[Koha-devel] Lets improve the Koha installation documentation

Mark Tompsett mtompset at hotmail.com
Thu Aug 23 21:28:05 CEST 2012


Greetings,

Right now. People are probably doing “less INSTALL.blah”. Less is standard. We’ve got a perl application being installed, so perldoc isn’t a far fetched expectation. As long as we get a format where people can easily “<program> <install file>” after a “sudo apt-get install <program>”, I don’t care. Particularly if there is a README.1ST file, or just a base INSTALL file, that tells people how to read the INSTALL files. But this begs the question: are we creating a meta-problem?

Additionally, the notion of converting the documents to a Wiki page makes me wonder if perhaps we have forgotten to ask the reason for having the install files. Is the INSTALL.blah file supposed to be there as an offline version of the Wiki? Perhaps, it is supposed to complement, but not replace? Right now, the current instructions that Tomas Cohen and I have worked on for Ubuntu do refer back to the Wiki page, because frankly, “just tell them to do these commands without explaining it” makes the instructions shorter. The Wiki is flushed out and explains parts a little more. I’d really like to flush it out more, but writing and testing good documentation is time consuming and I have other projects to work on.

So, I’m not so keen on the convert it back to a wiki page. It also creates the problem of information overload. People skim it, think they have read and understood it, but they really have not. People want to install quickly and without hassle. Reading and following something that is a long step by step guide can be tiring, boring, and prone to error. We already have people making installation mistakes. Documentation is supposed to reduce that. So, shorter install files, and longer wikis make some sense to me.

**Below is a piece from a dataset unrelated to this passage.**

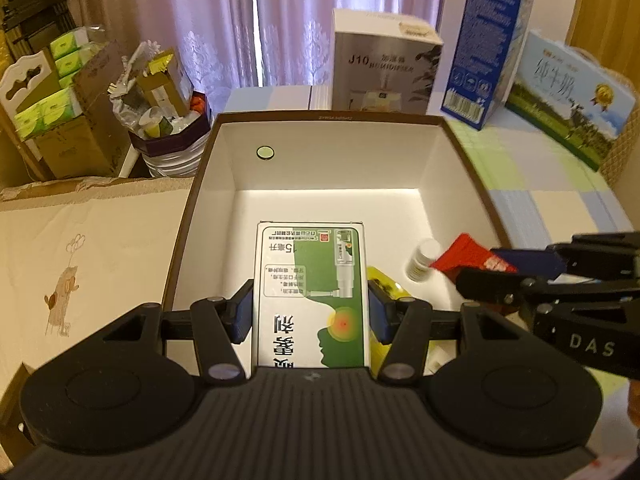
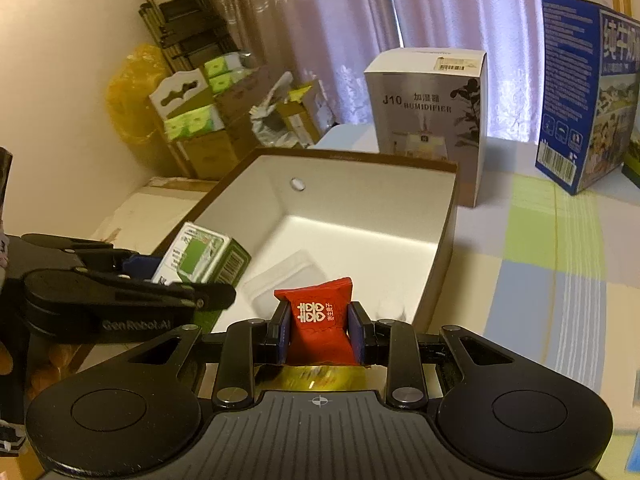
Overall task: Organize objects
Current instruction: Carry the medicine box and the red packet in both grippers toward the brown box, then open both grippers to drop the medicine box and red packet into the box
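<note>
A: What is held by the left gripper (image 1: 310, 312)?

B: A green-and-white medicine spray carton (image 1: 312, 296) is clamped between its fingers (image 1: 243, 312), which are partly closed onto the carton's two long sides. The carton is held over the open storage box (image 1: 188, 216), above its near-left part.

A: And the right gripper (image 2: 320, 334)?

B: A small red candy packet (image 2: 320, 320) with white double-happiness print is pinched there; the fingers are nearly closed, pressed against both sides of the packet. It is held over the near rim of the same box.

A: What is seen inside the box?

B: A small white bottle (image 1: 422, 260) is seen lying near the right wall, a yellow item (image 1: 384, 280) is partly hidden behind the left gripper, and a clear plastic tray (image 2: 280, 280) lies on the white floor.

A: Where is the box placed?

B: On the checked surface (image 1: 552, 200), at its left edge. A humidifier carton (image 1: 384, 60) and a blue milk carton (image 1: 484, 52) are stood along the far edge, behind the box.
</note>
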A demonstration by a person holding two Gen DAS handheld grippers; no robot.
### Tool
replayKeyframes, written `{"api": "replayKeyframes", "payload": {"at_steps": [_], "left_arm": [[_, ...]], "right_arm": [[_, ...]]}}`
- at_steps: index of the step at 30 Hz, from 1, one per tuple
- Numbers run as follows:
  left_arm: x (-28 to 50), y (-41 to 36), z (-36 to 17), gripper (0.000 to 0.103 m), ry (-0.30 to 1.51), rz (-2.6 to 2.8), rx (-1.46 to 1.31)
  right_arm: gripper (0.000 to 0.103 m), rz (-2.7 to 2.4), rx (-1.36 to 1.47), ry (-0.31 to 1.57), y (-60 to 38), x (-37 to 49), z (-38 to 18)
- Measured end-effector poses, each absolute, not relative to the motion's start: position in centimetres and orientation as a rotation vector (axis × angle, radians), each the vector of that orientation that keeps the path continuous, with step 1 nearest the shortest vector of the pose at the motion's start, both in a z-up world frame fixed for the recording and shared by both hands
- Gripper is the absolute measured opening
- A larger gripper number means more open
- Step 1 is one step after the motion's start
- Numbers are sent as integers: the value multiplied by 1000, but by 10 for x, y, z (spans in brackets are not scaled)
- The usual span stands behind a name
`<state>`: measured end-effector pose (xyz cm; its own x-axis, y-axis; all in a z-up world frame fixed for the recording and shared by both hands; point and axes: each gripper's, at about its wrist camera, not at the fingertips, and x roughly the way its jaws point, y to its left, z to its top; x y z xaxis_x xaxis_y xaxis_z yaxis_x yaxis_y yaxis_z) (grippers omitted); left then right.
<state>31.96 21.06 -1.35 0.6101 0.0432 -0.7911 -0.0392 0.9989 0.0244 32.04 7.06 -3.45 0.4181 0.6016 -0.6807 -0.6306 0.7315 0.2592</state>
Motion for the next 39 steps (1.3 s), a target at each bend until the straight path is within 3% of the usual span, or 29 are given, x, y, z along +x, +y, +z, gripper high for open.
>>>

I pondered versioning the instructions for OS releases, but decided against that, since the instructions should overlap significantly between OS releases. I even started a re-attempt of Koha 3.4 on Ubuntu 8.04, but gave up as I would have to CPAN the roughly 18 modules missing. I briefly considered 3.6 and 3.8, but Perl 5.10 and Modern::Perl were a big enough stumbling block for a “new to linux” person that I figured documenting how to tweak your perl version is beyond the scope of a “normal” install. Should we split only by OS version?

Well, there was a lot in there, so I better summarize/clarify (in no particular order):
- Why do we include an installation instructions in the form of INSTALL.{OS} currently?
- Is INSTALL.{OS} meant to be a replacement or complement to the Wiki version?
- Should INSTALL.{OS} be longer, the same (identical), or shorter than the Wiki version?
- Should INSTALL.{OS} be something other than plain text? How will people know how to read it?
- Is INSTALL.{OS} sufficient for documentation purposes? Why not INSTALL.tarball, INSTALL.git, INSTALL.packages (which reflect the three types of install)? Why not a mix (e.g. INSTALL.tarball.{OS})?

I’m just brainstorming a little. A good program needs good documentation. And I hope to help improve it.